Оказавшись в палате, мама садится на стул у кровати и держится мужественно: она молча, не двигаясь с места, следит за Хлоиным дыханием, а на лице у нее написана такая преданность, что у меня рвется сердце. Я не понимаю, как можно так сильно любить человека, но при этом отчаянно не хотеть быть рядом с ним. Так было и до аварии – мама с Хлоей всегда прятались друг от друга, всегда старались двигаться в разные стороны, как можно реже встречаться.
– Как день и ночь, – сказал однажды папа, но Обри тогда покачала головой:
– День и день, – исправила его она. – Разве ты не видишь, как они похожи?
Я думаю, правы оба: внешне мама с Хлоей совершенно не похожи друг на друга, но у обеих одинаковый, до жути упрямый характер. Как раз поэтому они вечно не ладят.
Иногда мама вспоминает про Кайла. Я знаю об этом, потому что вижу, как она сжимает и разжимает правую ладонь, а ее лицо искажает неуловимая гримаса. А еще она часто думает обо мне: тогда ее глаза наполняются слезами, а губы дрожат. Мама ждет, пока папа и Хлоя поправятся, и без конца терзает, истязает себя, сожалея обо всем, что случилось. Мама мучается из-за Оза, Хлои и Кайла, тревожится за папу, горюет по мне.

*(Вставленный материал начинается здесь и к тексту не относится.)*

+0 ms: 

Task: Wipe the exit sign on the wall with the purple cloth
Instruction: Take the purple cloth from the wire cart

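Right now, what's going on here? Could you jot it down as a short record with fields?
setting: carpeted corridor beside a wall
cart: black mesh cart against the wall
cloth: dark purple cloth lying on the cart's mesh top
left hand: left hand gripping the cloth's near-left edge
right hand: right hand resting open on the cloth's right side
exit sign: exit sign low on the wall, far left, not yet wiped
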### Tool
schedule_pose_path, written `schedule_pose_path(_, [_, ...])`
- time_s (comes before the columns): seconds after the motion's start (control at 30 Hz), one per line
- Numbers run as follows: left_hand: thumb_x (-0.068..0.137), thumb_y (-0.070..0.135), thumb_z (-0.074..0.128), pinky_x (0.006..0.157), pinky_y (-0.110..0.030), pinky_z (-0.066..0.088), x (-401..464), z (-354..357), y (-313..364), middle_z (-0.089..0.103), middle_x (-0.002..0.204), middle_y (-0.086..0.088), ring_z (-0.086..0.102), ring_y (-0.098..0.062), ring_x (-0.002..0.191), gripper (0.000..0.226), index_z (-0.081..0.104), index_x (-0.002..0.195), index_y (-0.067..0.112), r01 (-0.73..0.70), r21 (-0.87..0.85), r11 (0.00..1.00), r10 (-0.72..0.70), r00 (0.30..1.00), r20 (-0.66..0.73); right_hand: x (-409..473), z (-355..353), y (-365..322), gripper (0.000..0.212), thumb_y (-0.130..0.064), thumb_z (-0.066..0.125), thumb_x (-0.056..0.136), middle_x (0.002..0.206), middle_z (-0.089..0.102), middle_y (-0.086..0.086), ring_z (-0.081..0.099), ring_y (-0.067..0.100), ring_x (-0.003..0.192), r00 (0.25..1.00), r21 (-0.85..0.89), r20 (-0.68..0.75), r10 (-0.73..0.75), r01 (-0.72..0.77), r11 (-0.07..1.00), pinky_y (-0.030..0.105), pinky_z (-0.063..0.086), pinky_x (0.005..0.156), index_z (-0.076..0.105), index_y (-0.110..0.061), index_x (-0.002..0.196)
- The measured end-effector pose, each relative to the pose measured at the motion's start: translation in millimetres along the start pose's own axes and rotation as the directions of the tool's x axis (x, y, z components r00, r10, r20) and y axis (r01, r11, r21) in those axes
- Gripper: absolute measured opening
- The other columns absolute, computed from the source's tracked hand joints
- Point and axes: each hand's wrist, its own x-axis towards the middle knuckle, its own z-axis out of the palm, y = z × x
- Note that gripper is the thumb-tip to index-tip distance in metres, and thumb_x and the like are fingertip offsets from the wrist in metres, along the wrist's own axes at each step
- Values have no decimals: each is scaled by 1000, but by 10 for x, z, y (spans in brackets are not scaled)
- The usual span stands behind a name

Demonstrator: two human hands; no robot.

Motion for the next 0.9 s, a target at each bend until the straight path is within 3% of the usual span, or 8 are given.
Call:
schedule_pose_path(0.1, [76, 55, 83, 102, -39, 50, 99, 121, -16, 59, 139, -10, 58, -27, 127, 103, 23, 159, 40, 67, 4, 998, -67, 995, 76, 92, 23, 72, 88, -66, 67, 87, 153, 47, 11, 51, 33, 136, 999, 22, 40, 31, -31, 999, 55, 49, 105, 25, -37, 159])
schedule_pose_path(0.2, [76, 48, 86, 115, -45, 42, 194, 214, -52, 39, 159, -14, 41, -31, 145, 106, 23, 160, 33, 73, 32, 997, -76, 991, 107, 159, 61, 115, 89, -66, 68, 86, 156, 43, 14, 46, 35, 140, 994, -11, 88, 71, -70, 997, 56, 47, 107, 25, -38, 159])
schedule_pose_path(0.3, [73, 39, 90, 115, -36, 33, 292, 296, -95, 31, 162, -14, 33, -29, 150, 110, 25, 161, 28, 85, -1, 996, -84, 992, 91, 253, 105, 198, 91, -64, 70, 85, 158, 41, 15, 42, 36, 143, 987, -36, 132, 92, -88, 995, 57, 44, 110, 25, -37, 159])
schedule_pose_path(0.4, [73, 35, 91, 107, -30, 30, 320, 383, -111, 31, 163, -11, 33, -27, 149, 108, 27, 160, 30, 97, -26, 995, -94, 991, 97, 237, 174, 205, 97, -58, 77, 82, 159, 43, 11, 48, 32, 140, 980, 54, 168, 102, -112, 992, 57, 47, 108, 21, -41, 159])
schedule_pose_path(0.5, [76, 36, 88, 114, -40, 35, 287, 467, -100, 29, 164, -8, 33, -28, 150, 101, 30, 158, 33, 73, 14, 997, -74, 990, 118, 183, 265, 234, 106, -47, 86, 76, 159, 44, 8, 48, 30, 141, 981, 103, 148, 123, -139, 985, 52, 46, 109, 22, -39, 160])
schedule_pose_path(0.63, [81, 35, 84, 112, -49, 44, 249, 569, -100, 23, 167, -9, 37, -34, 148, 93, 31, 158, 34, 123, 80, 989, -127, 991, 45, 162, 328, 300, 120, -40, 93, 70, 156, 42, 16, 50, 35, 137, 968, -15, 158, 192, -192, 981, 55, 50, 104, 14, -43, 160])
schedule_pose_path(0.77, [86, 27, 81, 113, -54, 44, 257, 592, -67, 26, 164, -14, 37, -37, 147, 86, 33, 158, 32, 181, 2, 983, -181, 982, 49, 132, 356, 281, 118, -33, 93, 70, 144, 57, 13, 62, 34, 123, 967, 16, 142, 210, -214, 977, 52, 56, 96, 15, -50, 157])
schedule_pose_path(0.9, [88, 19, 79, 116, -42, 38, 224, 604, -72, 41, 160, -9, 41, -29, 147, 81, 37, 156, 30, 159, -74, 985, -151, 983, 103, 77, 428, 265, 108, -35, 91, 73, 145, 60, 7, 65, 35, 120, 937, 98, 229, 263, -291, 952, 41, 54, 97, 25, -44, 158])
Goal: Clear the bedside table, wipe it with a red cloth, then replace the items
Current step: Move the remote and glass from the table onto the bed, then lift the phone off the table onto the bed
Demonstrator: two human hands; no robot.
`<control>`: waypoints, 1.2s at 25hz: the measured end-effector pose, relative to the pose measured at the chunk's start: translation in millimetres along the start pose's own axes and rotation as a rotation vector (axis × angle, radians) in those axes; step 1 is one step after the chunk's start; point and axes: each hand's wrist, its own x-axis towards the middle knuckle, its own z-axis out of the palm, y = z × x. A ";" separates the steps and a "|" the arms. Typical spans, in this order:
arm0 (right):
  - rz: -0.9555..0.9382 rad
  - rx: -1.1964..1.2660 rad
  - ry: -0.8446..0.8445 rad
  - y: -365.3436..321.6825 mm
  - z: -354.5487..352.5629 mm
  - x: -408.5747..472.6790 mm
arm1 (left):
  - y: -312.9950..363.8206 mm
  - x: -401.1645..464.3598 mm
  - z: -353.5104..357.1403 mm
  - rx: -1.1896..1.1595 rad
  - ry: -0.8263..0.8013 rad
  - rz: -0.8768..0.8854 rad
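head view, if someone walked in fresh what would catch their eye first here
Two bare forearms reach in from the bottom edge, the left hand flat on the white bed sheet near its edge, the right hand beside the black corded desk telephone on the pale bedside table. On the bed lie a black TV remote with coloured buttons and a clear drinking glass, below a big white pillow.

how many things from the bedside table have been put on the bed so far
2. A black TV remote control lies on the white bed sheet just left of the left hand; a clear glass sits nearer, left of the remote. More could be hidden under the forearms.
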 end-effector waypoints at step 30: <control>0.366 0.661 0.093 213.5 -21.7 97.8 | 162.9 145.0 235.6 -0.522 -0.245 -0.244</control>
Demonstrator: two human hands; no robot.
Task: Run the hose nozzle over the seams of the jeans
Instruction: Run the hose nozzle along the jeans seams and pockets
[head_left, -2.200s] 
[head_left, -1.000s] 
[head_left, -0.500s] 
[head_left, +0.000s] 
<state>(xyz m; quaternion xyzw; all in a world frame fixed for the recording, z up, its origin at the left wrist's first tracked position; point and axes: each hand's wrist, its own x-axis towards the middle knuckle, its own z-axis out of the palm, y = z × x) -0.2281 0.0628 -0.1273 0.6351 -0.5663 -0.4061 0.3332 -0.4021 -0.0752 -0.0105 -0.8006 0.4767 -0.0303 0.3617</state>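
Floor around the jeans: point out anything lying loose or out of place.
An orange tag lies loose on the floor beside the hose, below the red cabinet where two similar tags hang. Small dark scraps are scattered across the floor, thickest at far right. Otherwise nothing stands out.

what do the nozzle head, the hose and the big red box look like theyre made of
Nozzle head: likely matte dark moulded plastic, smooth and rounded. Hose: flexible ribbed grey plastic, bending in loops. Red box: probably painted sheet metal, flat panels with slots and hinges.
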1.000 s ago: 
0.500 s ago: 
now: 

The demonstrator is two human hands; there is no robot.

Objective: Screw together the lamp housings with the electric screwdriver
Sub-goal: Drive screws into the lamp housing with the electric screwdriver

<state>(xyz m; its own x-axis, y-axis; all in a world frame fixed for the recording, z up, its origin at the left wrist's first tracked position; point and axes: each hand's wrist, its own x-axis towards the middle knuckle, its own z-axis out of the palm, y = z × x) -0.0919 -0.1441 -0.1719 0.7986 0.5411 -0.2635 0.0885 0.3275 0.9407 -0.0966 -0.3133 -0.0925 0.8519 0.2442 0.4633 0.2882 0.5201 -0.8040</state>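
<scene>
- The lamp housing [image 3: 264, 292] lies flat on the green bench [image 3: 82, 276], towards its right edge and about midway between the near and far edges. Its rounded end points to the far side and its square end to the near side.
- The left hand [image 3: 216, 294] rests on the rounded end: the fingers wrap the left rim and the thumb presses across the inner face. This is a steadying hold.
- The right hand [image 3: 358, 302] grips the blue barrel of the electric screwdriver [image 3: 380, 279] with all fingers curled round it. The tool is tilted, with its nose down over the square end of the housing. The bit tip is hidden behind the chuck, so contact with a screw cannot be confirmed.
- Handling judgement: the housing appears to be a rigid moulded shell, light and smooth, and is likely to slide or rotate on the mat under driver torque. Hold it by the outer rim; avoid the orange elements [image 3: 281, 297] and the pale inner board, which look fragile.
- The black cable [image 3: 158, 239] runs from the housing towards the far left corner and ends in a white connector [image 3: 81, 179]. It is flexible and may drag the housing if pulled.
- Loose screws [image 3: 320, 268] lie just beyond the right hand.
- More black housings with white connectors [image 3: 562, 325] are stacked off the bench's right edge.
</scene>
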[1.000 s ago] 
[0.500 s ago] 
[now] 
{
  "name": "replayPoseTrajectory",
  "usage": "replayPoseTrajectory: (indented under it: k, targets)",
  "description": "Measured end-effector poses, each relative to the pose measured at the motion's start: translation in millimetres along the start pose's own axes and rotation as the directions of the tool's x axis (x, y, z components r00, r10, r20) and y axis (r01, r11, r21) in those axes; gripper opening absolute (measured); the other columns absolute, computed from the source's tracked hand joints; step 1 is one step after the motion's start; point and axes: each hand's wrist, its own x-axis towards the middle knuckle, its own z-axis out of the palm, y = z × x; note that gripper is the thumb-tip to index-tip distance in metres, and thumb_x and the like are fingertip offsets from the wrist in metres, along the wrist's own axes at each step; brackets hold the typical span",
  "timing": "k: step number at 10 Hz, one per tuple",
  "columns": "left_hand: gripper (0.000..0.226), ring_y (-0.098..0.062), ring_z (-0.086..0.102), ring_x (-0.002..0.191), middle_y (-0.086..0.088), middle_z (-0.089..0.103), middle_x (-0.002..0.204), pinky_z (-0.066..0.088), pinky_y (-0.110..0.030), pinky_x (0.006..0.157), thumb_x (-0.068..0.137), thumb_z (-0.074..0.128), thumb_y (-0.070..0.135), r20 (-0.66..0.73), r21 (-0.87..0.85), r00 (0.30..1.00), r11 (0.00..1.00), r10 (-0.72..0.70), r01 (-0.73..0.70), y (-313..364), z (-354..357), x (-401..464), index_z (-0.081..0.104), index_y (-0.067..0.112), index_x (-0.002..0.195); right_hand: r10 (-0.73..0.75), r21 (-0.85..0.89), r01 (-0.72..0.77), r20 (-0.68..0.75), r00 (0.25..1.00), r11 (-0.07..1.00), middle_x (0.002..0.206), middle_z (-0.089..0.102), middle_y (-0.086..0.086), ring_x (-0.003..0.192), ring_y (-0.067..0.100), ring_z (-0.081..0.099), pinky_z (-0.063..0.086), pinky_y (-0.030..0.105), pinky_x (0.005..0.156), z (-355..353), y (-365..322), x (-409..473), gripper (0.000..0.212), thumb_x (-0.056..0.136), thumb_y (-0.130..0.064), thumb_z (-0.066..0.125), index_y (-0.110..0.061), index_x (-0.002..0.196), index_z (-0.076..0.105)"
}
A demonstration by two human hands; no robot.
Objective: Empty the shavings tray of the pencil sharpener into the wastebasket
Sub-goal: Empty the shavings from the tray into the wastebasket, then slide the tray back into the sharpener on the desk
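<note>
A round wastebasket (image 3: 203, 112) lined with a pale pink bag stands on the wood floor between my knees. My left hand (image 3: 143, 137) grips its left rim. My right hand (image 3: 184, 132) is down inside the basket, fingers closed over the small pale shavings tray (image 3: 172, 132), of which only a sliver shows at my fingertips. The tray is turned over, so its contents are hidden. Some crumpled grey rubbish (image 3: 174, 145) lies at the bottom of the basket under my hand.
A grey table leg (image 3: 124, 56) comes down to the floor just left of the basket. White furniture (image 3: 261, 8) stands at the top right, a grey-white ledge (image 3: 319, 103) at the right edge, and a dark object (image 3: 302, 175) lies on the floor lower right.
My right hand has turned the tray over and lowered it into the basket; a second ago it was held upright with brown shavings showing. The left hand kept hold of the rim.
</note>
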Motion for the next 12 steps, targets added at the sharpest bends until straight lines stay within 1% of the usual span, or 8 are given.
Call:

Мо страдает по-другому: она в один миг потеряла так много, что просто не может этого принять. Окружавший ее стеклянный пузырь треснул, а реальный мир недоступен ее понимаю. Ее идеальная жизнь, идеальная лучшая подруга, идеальные пальцы на руках и ногах. Ее бесстрашие, блаженное неведение, неукротимый дух. Ее вера в добро и зло, ее оптимизм. Ее вера в себя и в то, какой она сама себе казалась. Все это разлетелось на мириады острых осколков, в которых нет больше никакого смысла, и теперь Мо смертельно боится сделать хотя бы шаг вперед, не зная, как двигаться дальше.
– Я была рада, что погибла Финн, – всхлипывая, призналась она матери в первое утро в больнице. – Как… как я могла такое подумать? Финн умерла, а я увидела ее и почувствовала облегчение, что это не я. – Тише, милая, – успокаивала ее миссис Камински. – Мы не контролируем свои мысли. Мы контролируем только поступки.
– Допустим, – ответила Мо. – Но когда Оз не вернулся вслед за Бобом, я ничего не сделала. Ничего. Ровным счетом. Я. НИЧЕГО. НЕ. СДЕЛАЛА.
На это миссис Камински молча кивнула, и в глазах у нее показались слезы. Мо много плачет. Она редко спит, а когда не спит, то все время плачет. Ее лечащий врач разрешил перевести ее в Миссионерскую больницу в Лагуна-Бич. Ей придется пробыть там минимум пару недель – пока не станет ясно, что пальцам у нее на ногах больше не угрожает инфекция.
Врачи говорят, что ноги у Мо заживают, хотя выглядят они все хуже и хуже. Верхний слой кожи на пальцах коричневый с золотистым, весь в пятнах, с черными разводами, как шелуха сгнившей луковицы. Все это трескается, идет волдырями, куски отмершей плоти отваливаются, и под ними проступает нежная розовая кожица.
Мо отказывается смотреть на свои ноги, отказывается принять свою новую жизнь, словно не может смириться с тем, что эти уродливые пальцы и в самом деле принадлежат ей.
37
Врачи решили, что пора разбудить папу. Отек мозга наконец спал, жизненные показатели остаются стабильными. Сейчас поздний вечер: это время выбрали специально. Люди приходят в себя не мгновенно, иногда на это требуется несколько часов, а тишина и покой ночи уменьшат сопутствующий стресс.